Pick every line from the data below that contains the string "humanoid" and copy it.

***

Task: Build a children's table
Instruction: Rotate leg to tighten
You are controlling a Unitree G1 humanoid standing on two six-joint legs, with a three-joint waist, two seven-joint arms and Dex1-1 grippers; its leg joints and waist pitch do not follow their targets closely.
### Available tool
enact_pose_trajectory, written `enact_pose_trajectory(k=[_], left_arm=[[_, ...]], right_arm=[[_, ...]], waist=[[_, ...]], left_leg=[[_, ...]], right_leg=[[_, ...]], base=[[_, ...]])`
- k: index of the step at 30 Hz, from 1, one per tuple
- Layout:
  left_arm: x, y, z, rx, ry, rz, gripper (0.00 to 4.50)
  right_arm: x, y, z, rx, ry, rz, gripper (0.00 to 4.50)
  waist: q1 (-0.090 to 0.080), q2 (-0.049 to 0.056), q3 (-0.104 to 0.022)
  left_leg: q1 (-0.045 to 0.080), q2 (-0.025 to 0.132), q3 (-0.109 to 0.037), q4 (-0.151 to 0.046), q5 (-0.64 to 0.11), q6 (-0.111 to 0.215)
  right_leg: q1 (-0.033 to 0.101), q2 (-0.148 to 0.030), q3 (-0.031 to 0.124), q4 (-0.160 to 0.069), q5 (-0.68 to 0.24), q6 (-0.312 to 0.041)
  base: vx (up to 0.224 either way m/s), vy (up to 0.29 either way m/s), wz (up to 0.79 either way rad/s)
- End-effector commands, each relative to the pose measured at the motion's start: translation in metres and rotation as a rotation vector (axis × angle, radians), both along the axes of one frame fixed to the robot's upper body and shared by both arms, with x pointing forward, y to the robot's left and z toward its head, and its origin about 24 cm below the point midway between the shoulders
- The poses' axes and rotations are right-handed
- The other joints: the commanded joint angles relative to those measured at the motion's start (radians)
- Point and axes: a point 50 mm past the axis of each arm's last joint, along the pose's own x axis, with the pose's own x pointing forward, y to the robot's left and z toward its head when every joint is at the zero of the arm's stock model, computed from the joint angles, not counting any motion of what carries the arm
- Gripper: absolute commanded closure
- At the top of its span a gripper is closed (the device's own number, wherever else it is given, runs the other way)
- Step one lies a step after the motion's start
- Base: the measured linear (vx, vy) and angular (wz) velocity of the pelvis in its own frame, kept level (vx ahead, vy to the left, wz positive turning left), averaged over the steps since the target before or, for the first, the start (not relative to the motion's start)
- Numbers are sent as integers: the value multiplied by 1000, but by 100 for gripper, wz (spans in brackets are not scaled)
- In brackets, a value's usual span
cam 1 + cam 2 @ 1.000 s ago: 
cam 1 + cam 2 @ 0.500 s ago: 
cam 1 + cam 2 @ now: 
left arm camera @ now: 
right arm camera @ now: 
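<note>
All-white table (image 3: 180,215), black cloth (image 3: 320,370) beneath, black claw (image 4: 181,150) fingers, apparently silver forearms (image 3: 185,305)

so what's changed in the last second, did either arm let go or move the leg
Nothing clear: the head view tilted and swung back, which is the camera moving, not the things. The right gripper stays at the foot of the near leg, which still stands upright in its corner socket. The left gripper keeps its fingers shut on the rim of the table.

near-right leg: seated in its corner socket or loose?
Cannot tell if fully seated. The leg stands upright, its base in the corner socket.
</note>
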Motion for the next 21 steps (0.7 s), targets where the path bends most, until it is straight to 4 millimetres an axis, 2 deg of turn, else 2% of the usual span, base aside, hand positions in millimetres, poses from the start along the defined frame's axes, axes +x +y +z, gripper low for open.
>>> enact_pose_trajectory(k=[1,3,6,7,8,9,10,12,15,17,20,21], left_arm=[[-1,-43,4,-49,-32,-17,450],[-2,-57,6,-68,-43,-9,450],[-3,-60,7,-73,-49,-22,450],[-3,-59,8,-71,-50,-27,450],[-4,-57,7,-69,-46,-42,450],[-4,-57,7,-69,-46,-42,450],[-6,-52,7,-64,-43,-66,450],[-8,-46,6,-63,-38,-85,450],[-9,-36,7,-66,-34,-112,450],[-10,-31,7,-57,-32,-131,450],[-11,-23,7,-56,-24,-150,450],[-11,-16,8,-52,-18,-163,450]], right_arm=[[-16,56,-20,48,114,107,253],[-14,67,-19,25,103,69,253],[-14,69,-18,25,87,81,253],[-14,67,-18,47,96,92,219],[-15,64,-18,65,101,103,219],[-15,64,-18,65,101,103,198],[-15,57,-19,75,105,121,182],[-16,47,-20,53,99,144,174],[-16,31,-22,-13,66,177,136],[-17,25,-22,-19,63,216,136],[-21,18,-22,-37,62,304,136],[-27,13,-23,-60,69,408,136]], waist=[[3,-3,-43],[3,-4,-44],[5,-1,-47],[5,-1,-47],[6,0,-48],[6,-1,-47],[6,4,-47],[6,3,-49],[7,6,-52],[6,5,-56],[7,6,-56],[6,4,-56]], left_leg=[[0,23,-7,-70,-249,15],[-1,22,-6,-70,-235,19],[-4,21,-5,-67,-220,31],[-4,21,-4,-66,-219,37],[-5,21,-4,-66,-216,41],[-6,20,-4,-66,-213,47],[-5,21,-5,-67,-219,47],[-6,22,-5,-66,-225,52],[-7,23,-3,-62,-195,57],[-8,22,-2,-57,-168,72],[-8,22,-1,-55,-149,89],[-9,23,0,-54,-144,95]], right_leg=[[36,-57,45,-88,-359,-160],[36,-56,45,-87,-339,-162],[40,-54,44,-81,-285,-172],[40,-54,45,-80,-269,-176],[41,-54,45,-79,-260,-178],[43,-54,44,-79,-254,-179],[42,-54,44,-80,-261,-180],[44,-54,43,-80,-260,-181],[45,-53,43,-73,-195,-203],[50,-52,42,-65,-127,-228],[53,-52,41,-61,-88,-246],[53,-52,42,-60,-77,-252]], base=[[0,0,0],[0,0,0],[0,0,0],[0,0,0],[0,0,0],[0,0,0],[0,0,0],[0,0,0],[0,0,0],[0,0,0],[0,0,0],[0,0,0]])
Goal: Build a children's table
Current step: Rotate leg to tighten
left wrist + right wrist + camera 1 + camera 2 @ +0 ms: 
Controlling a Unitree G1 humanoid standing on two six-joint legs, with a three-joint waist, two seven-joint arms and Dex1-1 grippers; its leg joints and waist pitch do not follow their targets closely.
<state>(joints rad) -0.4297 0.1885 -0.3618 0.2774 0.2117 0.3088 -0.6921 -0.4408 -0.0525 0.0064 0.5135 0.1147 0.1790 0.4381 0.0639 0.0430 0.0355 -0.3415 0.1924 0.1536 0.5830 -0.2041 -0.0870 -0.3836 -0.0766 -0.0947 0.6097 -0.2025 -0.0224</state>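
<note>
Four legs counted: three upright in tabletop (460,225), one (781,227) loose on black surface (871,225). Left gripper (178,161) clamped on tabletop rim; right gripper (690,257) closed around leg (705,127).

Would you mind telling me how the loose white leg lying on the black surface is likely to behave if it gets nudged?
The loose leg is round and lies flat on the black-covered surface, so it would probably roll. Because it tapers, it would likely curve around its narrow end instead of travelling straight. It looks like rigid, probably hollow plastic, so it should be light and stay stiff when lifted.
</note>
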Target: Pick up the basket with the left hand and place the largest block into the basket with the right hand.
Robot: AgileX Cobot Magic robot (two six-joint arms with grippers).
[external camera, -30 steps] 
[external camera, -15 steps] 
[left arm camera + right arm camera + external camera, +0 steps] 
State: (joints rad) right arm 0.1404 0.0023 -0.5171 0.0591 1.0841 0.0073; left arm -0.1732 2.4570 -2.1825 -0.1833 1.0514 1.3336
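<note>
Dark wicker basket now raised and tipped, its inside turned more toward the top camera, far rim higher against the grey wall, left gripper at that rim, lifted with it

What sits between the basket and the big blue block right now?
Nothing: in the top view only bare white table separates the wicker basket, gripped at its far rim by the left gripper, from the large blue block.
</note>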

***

#### [Reply]
You are controlling a Unitree G1 humanoid standing on two six-joint legs, with a three-joint waist, two seven-joint arms and Dex1-1 grippers; its leg joints and waist pitch do not follow their targets closely.
Controlling a Unitree G1 humanoid standing on two six-joint legs, with a three-joint waist, two seven-joint arms and Dex1-1 grippers; its leg joints and waist pitch do not follow their targets closely.

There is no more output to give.